= Steve King (radio) =

Steve King (born July 26, 1943) is a broadcast personality who has been heard on several different stations, mostly in the Chicago area. For more than 25 years, King and his wife, Johnnie Putman, hosted The Steve and Johnnie Show overnights on WGN.

After ten years on the road and in recording studios as a rock singer/guitarist, King's broadcast career started in 1966 at WJOB in Hammond, Indiana. After a stint at WLTH in nearby Gary, King spent two years in Indianapolis at WIBC and WNAP-FM, his only foray outside the Chicago market. He returned to the Windy City to work afternoon drive time at WBBM-FM, then moved to WLS in 1973, where he spent five years working the late evening slot. He left that job for the new format of talk radio at WIND-AM in 1978, where he stayed until 1984 (with a brief detour to WDAI). It was at WIND that he met Putman, a fellow show host.

On Christmas Eve, in 1984, King moved to WGN, and on Valentine's Day 1985 Putman followed. Putman's initial work included traffic reporting on WGN's morning show. Steve and Johnnie were paired as a broadcast team initially on weekends and ultimately segued to the overnight show. Their show became the top-rated overnight show in the market. It began as a three-and-a-half-hour show, then became four hours, then five, then six, and then five hours again.

Because of WGN's clear channel signal, their show has been heard throughout most of the United States and Canada, and their show (along with all of WGN's programming, except for Chicago Cubs games) has also been webcast.

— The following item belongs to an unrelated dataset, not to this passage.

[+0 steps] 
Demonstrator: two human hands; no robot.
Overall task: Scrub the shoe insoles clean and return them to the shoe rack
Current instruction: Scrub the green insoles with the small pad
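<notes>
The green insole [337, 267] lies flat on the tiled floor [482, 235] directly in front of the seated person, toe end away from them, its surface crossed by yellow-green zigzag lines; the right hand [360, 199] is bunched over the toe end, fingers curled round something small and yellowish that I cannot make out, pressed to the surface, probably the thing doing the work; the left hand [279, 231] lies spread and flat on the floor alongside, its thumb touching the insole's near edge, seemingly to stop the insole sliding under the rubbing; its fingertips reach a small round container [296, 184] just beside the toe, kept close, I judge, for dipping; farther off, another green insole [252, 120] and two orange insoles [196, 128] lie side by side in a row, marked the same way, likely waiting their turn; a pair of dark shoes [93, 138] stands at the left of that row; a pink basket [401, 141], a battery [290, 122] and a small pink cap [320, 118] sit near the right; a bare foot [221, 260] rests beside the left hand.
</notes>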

As avid fans of the guitar, King and Putman have often featured guests well known for their guitar work, including Les Paul, Tommy Emmanuel and Doyle Dykes.

Steve and Johnnie completed their 5,000th show together on August 17–18, 2006. On December 4–5, 2011, they announced that they were leaving WGN following their program of December 8–9, wrapping after 6,207 shows.

After leaving WGN, Steve and Johnnie's first book was published. The book, "A Little More Les," is a personal memoir of their long-time friendship with the legendary Les Paul.

In 2013, Steve and Johnnie returned to WGN radio for a few shows during the Christmas holiday season. Since then, they have continued to maintain their residence as part of the WGN Radio family with, what they call, occasional “drive-by” shows and guest appearances. Steve and Johnnie will return to WGN on January 7, 2023, as hosts of a five-hour Saturday night program.

King has been diagnosed with celiac sprue, an intolerance to gluten. Since his diagnosis, King has become involved in local and national organizations which fight the disease.